Here, the log indicates that the heap usage is above the threshold and the heap usage is 87%. The MemoryWatcher retries a couple of times before executing the Action Executors.
CPU Watcher¶
The CPU watcher logs are prefixed with [CPUWatcher]
.
For example: CPUWatcher CPU usage is above threshold. CPU usage: 91, Retry count: " + count
.
Here, the log indicates that the CPU usage is above the threshold and the CPU usage is 91%. The CPUWatcher retries a couple of times before executing the Action Executors.
Traffic Analyzer¶
The traffic analyzer logs are prefixed with [TrafficAnalyzer]
.
For example: TrafficAnalyzer Attribute Last15SecondRequests of type http-listener increased more than the threshold, old value: 2, new value: 227, threshold: 115.22752880979914
.
Here, the log indicates that the Last15SecondRequests attribute of type http-listener increased more than the threshold.
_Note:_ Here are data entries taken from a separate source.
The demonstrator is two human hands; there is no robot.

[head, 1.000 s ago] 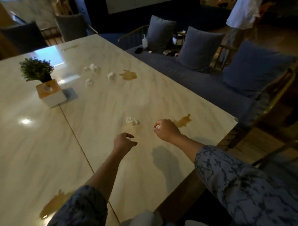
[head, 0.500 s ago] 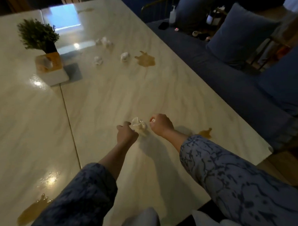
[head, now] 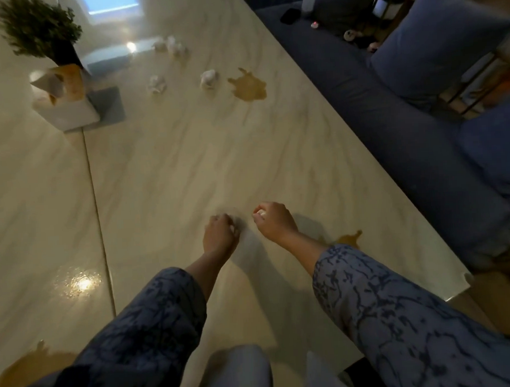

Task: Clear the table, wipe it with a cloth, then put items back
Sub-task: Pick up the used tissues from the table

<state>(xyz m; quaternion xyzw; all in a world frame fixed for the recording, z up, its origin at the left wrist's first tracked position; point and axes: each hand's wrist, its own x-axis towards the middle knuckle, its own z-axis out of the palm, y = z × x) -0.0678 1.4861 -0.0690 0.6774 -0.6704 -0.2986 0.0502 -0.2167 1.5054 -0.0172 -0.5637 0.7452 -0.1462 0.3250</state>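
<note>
Gripping tissue wads, both hands (head: 220, 234) mid-table (head: 165, 174), edges well apart.

Bare surface (head: 188, 167) lies open between the hands and three paper wads (head: 157, 84) beside a brown spill (head: 249, 86). A plant (head: 40, 30) and tissue box (head: 65, 99) block the far left.

table (head: 188, 167): marble | tissue balls (head: 209, 78) | brown spills (head: 249, 86) | tissue box (head: 65, 102) | potted plant (head: 40, 30)
</note>
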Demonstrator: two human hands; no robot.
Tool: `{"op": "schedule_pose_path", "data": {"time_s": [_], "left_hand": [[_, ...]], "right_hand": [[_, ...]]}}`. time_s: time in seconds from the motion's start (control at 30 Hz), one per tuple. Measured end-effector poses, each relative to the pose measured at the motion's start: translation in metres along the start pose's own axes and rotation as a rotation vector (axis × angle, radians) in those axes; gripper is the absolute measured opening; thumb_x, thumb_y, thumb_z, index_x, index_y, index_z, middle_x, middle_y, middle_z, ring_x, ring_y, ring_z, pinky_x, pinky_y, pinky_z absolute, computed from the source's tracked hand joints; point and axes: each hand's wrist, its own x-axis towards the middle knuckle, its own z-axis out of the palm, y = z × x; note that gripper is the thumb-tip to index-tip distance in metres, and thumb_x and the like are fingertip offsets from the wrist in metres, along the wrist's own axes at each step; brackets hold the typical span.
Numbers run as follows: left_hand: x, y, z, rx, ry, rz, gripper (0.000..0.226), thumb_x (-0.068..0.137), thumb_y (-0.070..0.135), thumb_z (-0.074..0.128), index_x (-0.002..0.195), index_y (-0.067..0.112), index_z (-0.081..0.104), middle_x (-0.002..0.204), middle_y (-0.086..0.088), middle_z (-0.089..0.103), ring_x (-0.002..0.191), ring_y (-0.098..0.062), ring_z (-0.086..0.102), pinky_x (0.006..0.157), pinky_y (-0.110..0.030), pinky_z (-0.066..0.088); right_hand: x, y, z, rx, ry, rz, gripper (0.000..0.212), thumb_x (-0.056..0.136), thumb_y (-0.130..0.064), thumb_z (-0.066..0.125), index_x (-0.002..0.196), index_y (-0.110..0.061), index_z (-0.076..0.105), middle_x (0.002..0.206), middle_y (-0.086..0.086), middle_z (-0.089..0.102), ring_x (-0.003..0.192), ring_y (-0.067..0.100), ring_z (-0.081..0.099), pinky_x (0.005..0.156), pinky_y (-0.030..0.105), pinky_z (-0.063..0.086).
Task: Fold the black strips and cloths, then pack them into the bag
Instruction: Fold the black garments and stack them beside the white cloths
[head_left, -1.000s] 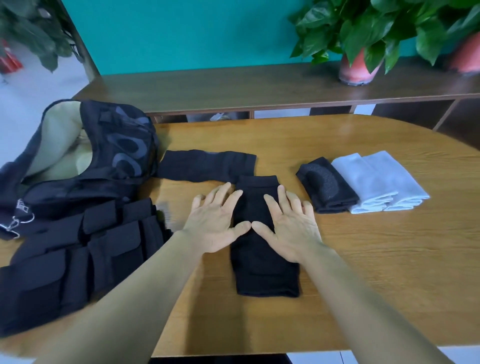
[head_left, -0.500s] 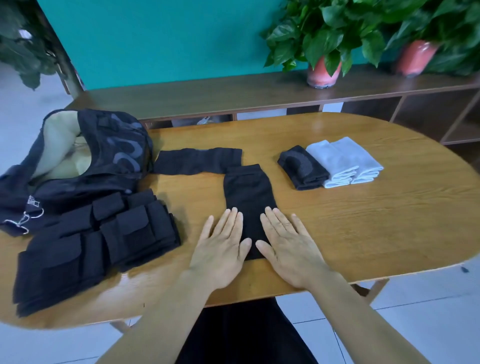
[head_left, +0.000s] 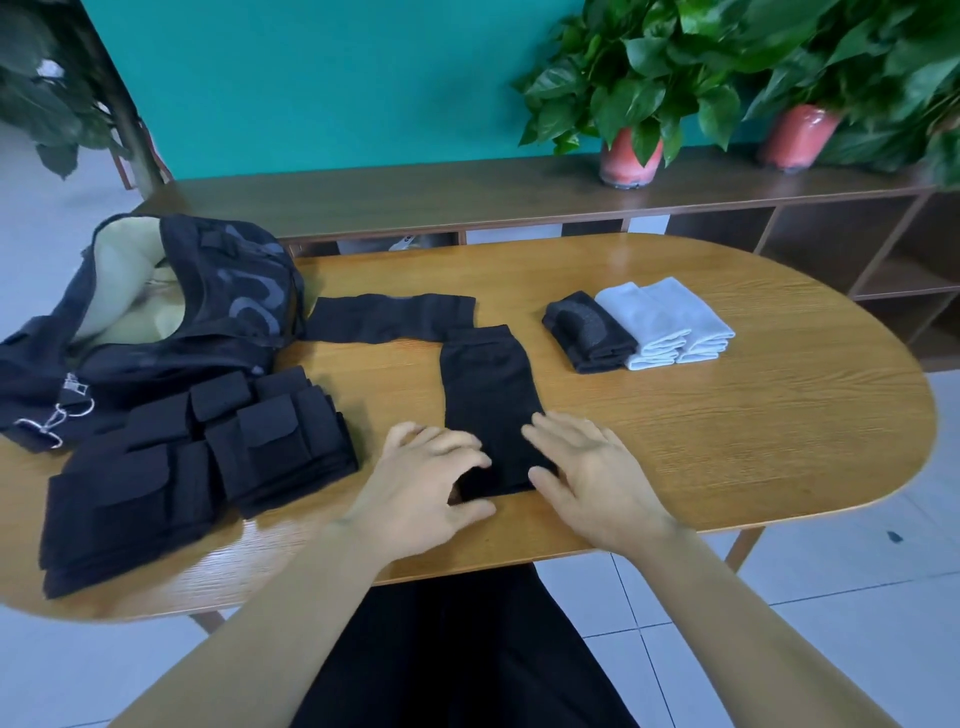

The old value is 2, the new value is 227 and the threshold is 115.22752880979914. The threshold is calculated based on the standard deviation of a Simple Moving Average window.
Log Watcher¶
Following are examples of log watcher logs:
[Interpreter] Executing the action executors for the log line matching the regex pattern (.*)org.apache.synapse.transport.passthru(.*)
ServerInfo [INFO] ServerInfo executed successfully.
OpenFileFinder [INFO] OpenFileFinder executed successfully.
Netstat [INFO] Netstat executed successfully
ZipFileExecutor [INFO] Zipping the folder at /Users/user/wso2mi-4.3.0/diagnostics-tool/temp/2024-03-01_14:21:06.743
ZipFileExecutor [INFO] Diagnosis Dumped in :/Users/user/wso2mi-4.3.0/diagnostics-tool/data/96970_2024-03-01_14:21:06.743.zip
ThreadDumper [INFO] Thread dump execution is completed for 96970, thread dump count: 5, delay: 2000ms
MetricsSnapshot [INFO] MetricsSnapshot executed successfully.
ZipFileExecutor [INFO] Zipping the folder at /Users/user/wso2mi-4.3.0/diagnostics-tool/temp/2024-03-01_14:21:06.838
ZipFileExecutor [INFO] Diagnosis Dumped in :/Users/user/wso2mi-4.3.0/diagnostics-tool/data/96970_2024-03-01_14:21:06.838.zip
Here, the log indicates that the log line matching the regex pattern (.*)org.apache.synapse.transport.passthru(.*)
is found. The ServerInfo
, OpenFileFinder
, Netstat
, MetricsSnapshot
, and ThreadDumper
Action Executors are executed. The executors are executed in parallel and the zip file is generated with the output at the end.